O novo hiperindividualismo moral e político
Costuma-se afirmar que se opor à eutanásia é “impor uma moral”. Mas não é também uma imposição considerar que uma vida doente ou dependente vale menos? Repete-se que “ninguém será obrigado”, “quem não quiser, não peça” e que “cada um pode escolher”. Mas, ao mesmo tempo, cria-se uma categoria de pessoas cuja vida deixa de ser igualmente protegida pela lei. Essa desigualdade jurídica é uma brecha ética, que já se naturalizou socialmente: há vidas que não valem a pena.
Paradoxalmente, em nome da liberdade, instala-se uma nova pressão social: nos países onde a eutanásia se naturalizou (Canadá, Bélgica e Holanda, por exemplo), quem decide continuar vivendo pode ser visto como egoísta ou um fardo para a sociedade. A suposta liberdade se transforma em dever de morrer.
O mais surpreendente é que essa lógica tenha sido promovida e votada por toda a esquerda uruguaia e alguns legisladores da direita (se é que ainda podemos usar esses termos). Estranhamente, a esquerda apela, nessa questão tão delicada, a um discurso libertário — “meu corpo, minha decisão” — esquecendo que o respeito pela dignidade humana exige cuidar, e não eliminar, quem sofre. Não se levam em conta as injustiças sociais que levam alguém a tomar decisões que não tomaria se tivesse outras opções. Assim, reconfigurou-se uma esquerda que fala de liberdade, mas sem pensar nas injustiças. E embora mais divididos nesse tema, os poucos legisladores que votaram pelos partidos tradicionais, ao invocarem a liberdade individual como argumento, traem o humanismo liberal que defende a igual dignidade de todas as pessoas, consagrada na Constituição. Em ambos os casos, a tradição humanista uruguaia de respeito e solidariedade é diluída em um emotivismo superficial que chama de “direito” o que na realidade é uma grave discriminação social e jurídica.
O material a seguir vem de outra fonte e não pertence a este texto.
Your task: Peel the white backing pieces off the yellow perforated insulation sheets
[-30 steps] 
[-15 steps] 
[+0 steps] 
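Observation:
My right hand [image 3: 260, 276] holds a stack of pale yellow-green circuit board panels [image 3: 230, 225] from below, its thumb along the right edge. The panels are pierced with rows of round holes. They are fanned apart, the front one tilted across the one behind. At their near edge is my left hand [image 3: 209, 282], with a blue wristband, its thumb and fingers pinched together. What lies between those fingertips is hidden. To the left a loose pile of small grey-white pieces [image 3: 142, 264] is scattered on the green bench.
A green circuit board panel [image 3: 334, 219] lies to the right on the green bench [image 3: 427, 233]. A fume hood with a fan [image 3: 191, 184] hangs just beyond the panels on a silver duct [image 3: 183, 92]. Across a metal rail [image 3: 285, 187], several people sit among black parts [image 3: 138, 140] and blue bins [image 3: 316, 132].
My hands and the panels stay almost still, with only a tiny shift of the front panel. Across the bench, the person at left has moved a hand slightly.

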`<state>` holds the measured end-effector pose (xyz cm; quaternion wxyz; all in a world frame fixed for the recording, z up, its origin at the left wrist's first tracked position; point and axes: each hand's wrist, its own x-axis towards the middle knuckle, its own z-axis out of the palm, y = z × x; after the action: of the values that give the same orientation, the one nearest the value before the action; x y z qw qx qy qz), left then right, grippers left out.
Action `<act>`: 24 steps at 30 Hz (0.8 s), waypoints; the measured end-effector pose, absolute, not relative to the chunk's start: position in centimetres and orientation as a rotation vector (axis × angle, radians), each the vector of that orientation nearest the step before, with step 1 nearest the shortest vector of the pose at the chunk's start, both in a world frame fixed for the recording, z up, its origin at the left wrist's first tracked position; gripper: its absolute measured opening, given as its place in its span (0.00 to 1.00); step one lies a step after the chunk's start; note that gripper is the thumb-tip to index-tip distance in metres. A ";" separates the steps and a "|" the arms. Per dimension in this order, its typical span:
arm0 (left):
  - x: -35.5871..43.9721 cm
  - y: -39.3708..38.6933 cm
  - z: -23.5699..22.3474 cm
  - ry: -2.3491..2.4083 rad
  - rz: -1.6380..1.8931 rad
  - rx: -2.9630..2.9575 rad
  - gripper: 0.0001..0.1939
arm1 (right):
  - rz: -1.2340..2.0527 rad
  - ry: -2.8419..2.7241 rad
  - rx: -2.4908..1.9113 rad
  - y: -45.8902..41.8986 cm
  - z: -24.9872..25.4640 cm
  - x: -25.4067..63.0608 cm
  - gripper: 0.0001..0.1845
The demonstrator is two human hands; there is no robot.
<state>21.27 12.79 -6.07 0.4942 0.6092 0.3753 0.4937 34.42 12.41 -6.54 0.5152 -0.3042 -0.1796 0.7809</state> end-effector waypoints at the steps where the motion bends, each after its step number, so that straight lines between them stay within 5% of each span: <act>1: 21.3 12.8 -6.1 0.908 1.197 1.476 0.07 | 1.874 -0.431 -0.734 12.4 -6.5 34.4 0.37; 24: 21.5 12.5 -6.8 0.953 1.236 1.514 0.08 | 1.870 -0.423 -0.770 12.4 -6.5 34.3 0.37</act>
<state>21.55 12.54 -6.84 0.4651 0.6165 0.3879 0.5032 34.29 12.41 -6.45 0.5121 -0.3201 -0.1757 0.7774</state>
Crise do diálogo democrático
Apesar do que muitos supõem, as objeções mais fortes à lei não vieram de argumentos religiosos. Os crentes não apelaram à sua fé para participar do debate, mas sim às mesmas razões bioéticas e jurídicas que qualquer cidadão – crente ou não – pode compartilhar. No entanto, grande parte do discurso político e midiático precisou criar um inimigo conveniente, facil de derrotar simbolicamente: o “dogmatismo religioso”, que nada mais é do que uma falácia do espantalho. Como se defender o laicismo fosse promover a eutanásia. Mas isso evita discutir o cerne da questão e cria um conflito imaginário entre liberdade e religião, quando o que está em jogo não é a fé, mas a dignidade e a igualdade perante a lei.
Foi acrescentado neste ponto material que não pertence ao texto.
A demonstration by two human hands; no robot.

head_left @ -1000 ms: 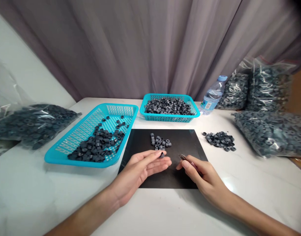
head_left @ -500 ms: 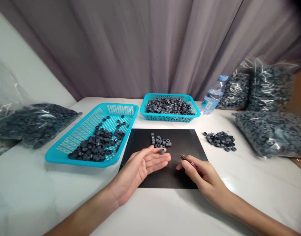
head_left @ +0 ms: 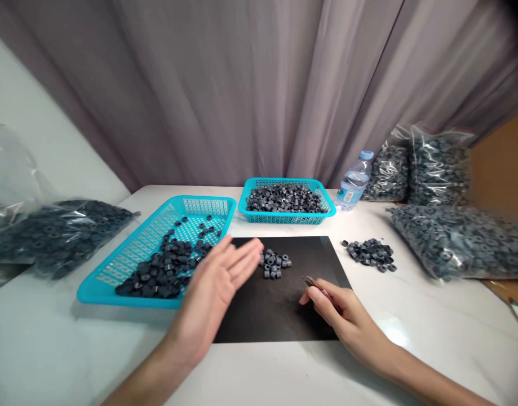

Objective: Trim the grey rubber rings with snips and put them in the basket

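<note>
My left hand (head_left: 216, 293) is stretched out flat, its fingers straight and the palm turned to the right. It hovers over the near right edge of a turquoise basket (head_left: 115, 276) that holds loose dark grey rings (head_left: 168, 262). No ring shows on its fingers. My right hand (head_left: 343, 310) grips thin, dark reddish tweezers (head_left: 324, 290), their tips pointing up and left above a black mat (head_left: 279, 316). A small cluster of grey rings (head_left: 275, 262) lies on the mat, just right of my left fingertips.
Behind the mat stands a second turquoise basket (head_left: 284, 218) full of rings. To the right are a loose ring pile (head_left: 371, 254), a water bottle (head_left: 354, 183) and bulging clear bags (head_left: 457, 237) of rings. Another bag (head_left: 81, 225) lies at the left. A grey curtain (head_left: 225, 96) hangs behind.
My left hand has swung left and up from over the mat to the basket's edge. The ring that rested on its fingers no longer shows there. My right hand keeps the tweezers over the mat.
</note>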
O resultado de cinco anos de discussão sem alterações no texto da lei demonstra algo mais profundo: perdemos a capacidade de ouvir a razão. Hoje, não importa o que é dito, mas quem diz. No debate público, os rótulos têm mais peso do que os argumentos, e a desqualificação substitui o pensamento. Não há diálogo: há uma competição para impor narrativas.
É mais comodo para quem não quer pensar ou ouvir ideias que os desafiam desqualificar previamente o oponente, em vez de dedicar tempo a discutir seus argumentos.
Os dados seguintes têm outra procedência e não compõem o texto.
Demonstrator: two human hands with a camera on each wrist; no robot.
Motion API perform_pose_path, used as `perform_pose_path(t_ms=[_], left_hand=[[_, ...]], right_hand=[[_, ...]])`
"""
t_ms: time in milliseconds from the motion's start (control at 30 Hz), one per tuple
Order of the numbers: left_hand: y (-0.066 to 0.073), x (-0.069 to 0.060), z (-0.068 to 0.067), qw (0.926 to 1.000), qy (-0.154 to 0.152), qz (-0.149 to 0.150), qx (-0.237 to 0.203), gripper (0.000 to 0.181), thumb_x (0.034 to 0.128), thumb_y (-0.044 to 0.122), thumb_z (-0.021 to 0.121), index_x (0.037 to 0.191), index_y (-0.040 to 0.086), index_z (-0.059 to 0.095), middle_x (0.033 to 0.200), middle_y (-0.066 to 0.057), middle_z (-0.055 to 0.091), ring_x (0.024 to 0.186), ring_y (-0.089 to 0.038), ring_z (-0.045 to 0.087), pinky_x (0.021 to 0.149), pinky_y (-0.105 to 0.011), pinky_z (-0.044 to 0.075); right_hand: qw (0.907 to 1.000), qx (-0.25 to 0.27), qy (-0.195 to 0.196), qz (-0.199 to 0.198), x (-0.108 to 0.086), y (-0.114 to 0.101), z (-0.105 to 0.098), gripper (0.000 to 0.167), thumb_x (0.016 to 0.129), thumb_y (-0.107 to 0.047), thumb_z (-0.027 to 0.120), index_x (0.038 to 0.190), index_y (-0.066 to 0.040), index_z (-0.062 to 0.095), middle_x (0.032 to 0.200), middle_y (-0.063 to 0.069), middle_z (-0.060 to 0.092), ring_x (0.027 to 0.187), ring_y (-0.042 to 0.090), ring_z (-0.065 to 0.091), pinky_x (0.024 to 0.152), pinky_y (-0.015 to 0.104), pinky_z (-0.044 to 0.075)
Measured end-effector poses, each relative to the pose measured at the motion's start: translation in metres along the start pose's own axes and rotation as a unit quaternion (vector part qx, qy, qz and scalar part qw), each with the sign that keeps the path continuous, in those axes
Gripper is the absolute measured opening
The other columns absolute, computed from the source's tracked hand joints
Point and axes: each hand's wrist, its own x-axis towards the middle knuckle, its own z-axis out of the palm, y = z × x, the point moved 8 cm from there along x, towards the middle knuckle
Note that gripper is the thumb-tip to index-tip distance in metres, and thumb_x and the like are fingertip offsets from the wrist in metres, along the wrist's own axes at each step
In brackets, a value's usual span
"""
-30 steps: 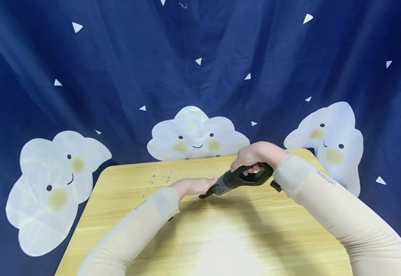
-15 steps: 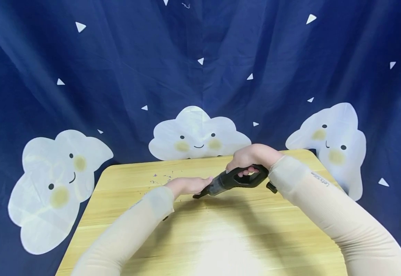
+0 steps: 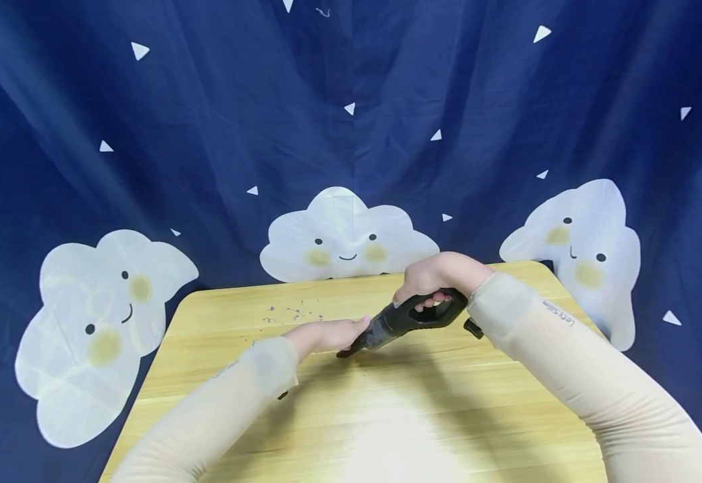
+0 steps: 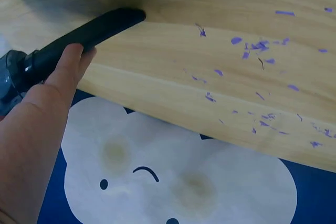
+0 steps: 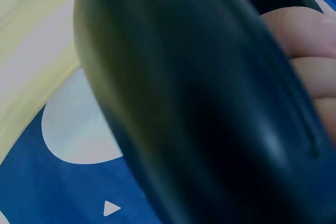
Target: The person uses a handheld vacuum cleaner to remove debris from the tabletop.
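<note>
A black handheld vacuum cleaner (image 3: 407,314) slants down to the left over the wooden table, its flat nozzle (image 4: 86,34) low at the tabletop. My right hand (image 3: 432,278) grips its loop handle, with fingers (image 5: 310,69) curled through the opening in the right wrist view. My left hand (image 3: 329,334) holds the front end by the nozzle; its fingers (image 4: 68,66) lie against the nozzle's side. Small purple scraps (image 4: 257,45) are scattered on the table beyond the left hand, to the right of the nozzle in the left wrist view.
The light wooden table (image 3: 206,315) has rounded far corners. A dark blue curtain (image 3: 218,134) with white clouds and triangles hangs right behind its far edge. Bright glare lies on the near middle of the tabletop.
Both hands have moved the vacuum cleaner a little to the left. In the last half second, its nozzle and my left hand have come slightly nearer to me. The grips look the same.
</note>
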Motion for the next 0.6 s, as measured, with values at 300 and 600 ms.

A lei da eutanásia não apenas testa nossa concepção de vida e liberdade. Ela também revela uma crise cultural e política mais ampla. Quando a sociedade deixa de debater racionalmente e se permite ser guiada por emoções e preconceitos identitários, a democracia se esvazia de conteúdo. E se pensar diferente se tornar motivo de suspeita, não estaremos mais ampliando direitos: estaremos reduzindo o espaço para a razão compartilhada.